**Exercise prompt**
Go through the listing and transcribe each line exactly.

BEGIN Material for this task

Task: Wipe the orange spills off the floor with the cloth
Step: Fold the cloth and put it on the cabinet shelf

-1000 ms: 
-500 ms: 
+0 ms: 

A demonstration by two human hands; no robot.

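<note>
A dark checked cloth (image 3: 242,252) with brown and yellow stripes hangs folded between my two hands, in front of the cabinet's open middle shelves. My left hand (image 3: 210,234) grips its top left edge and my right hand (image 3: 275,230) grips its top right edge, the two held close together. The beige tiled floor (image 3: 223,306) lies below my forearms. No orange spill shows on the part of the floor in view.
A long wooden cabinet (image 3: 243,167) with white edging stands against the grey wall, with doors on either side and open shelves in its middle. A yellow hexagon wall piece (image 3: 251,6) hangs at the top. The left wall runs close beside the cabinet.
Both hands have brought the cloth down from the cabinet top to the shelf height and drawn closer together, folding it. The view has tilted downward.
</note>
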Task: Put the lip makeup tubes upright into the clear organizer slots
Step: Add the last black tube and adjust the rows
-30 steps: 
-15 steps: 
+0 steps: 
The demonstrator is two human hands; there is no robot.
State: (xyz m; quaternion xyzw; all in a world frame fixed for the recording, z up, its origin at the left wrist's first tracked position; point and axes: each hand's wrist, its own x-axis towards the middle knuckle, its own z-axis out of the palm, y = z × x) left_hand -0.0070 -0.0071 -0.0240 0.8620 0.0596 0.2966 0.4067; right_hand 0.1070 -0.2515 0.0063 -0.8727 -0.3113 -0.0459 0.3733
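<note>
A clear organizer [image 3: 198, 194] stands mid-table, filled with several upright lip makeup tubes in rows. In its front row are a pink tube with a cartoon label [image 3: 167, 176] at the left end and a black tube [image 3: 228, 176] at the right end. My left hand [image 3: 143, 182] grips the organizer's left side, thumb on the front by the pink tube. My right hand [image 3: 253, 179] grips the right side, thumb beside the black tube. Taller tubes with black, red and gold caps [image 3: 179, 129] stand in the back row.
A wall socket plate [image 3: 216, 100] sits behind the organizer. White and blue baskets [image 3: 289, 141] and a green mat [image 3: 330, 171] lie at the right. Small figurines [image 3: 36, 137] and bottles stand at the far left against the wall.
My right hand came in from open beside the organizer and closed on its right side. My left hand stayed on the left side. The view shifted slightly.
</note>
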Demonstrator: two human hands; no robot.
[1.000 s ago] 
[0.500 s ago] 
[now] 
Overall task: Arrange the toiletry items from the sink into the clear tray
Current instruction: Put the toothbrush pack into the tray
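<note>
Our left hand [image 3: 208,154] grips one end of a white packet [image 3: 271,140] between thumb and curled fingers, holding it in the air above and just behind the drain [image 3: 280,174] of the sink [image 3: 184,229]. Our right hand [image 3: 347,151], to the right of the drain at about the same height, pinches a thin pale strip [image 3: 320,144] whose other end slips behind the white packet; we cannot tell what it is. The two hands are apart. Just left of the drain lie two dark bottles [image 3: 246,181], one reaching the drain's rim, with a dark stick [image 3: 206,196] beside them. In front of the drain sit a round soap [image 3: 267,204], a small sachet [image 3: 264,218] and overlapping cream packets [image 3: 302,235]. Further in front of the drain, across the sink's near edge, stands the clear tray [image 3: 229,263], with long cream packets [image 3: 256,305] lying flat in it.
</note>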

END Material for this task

**Output**
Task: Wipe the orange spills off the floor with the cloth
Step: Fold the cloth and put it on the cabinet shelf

-1000 ms: 
-500 ms: 
+0 ms: 

A demonstration by two human hands; no robot.

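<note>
A dark checked cloth (image 3: 242,252) with brown and yellow stripes hangs folded between my two hands, in front of the cabinet's open middle shelves. My left hand (image 3: 210,234) grips its top left edge and my right hand (image 3: 275,230) grips its top right edge, the two held close together. The beige tiled floor (image 3: 223,306) lies below my forearms. No orange spill shows on the part of the floor in view.
A long wooden cabinet (image 3: 243,167) with white edging stands against the grey wall, with doors on either side and open shelves in its middle. A yellow hexagon wall piece (image 3: 251,6) hangs at the top. The left wall runs close beside the cabinet.
Both hands have brought the cloth down from the cabinet top to the shelf height and drawn closer together, folding it. The view has tilted downward.
</note>
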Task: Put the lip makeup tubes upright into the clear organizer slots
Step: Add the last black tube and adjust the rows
-30 steps: 
-15 steps: 
+0 steps: 
The demonstrator is two human hands; there is no robot.
State: (xyz m; quaternion xyzw; all in a world frame fixed for the recording, z up, its origin at the left wrist's first tracked position; point and axes: each hand's wrist, its own x-axis towards the middle knuckle, its own z-axis out of the palm, y = z × x) left_hand -0.0070 -0.0071 -0.0240 0.8620 0.0596 0.2966 0.4067; right_hand 0.1070 -0.2515 0.0063 -0.8727 -0.3113 -0.0459 0.3733
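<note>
A clear organizer [image 3: 198, 194] stands mid-table, filled with several upright lip makeup tubes in rows. In its front row are a pink tube with a cartoon label [image 3: 167, 176] at the left end and a black tube [image 3: 228, 176] at the right end. My left hand [image 3: 143, 182] grips the organizer's left side, thumb on the front by the pink tube. My right hand [image 3: 253, 179] grips the right side, thumb beside the black tube. Taller tubes with black, red and gold caps [image 3: 179, 129] stand in the back row.
A wall socket plate [image 3: 216, 100] sits behind the organizer. White and blue baskets [image 3: 289, 141] and a green mat [image 3: 330, 171] lie at the right. Small figurines [image 3: 36, 137] and bottles stand at the far left against the wall.
My right hand came in from open beside the organizer and closed on its right side. My left hand stayed on the left side. The view shifted slightly.
</note>
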Demonstrator: two human hands; no robot.
[1.000 s ago] 
[0.500 s ago] 
[now] 
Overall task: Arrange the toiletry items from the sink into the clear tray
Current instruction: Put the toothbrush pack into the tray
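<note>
Our left hand [image 3: 208,154] grips one end of a white packet [image 3: 271,140] between thumb and curled fingers, holding it in the air above and just behind the drain [image 3: 280,174] of the sink [image 3: 184,229]. Our right hand [image 3: 347,151], to the right of the drain at about the same height, pinches a thin pale strip [image 3: 320,144] whose other end slips behind the white packet; we cannot tell what it is. The two hands are apart. Just left of the drain lie two dark bottles [image 3: 246,181], one reaching the drain's rim, with a dark stick [image 3: 206,196] beside them. In front of the drain sit a round soap [image 3: 267,204], a small sachet [image 3: 264,218] and overlapping cream packets [image 3: 302,235]. Further in front of the drain, across the sink's near edge, stands the clear tray [image 3: 229,263], with long cream packets [image 3: 256,305] lying flat in it.
</note>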

That is the complete output for this exercise.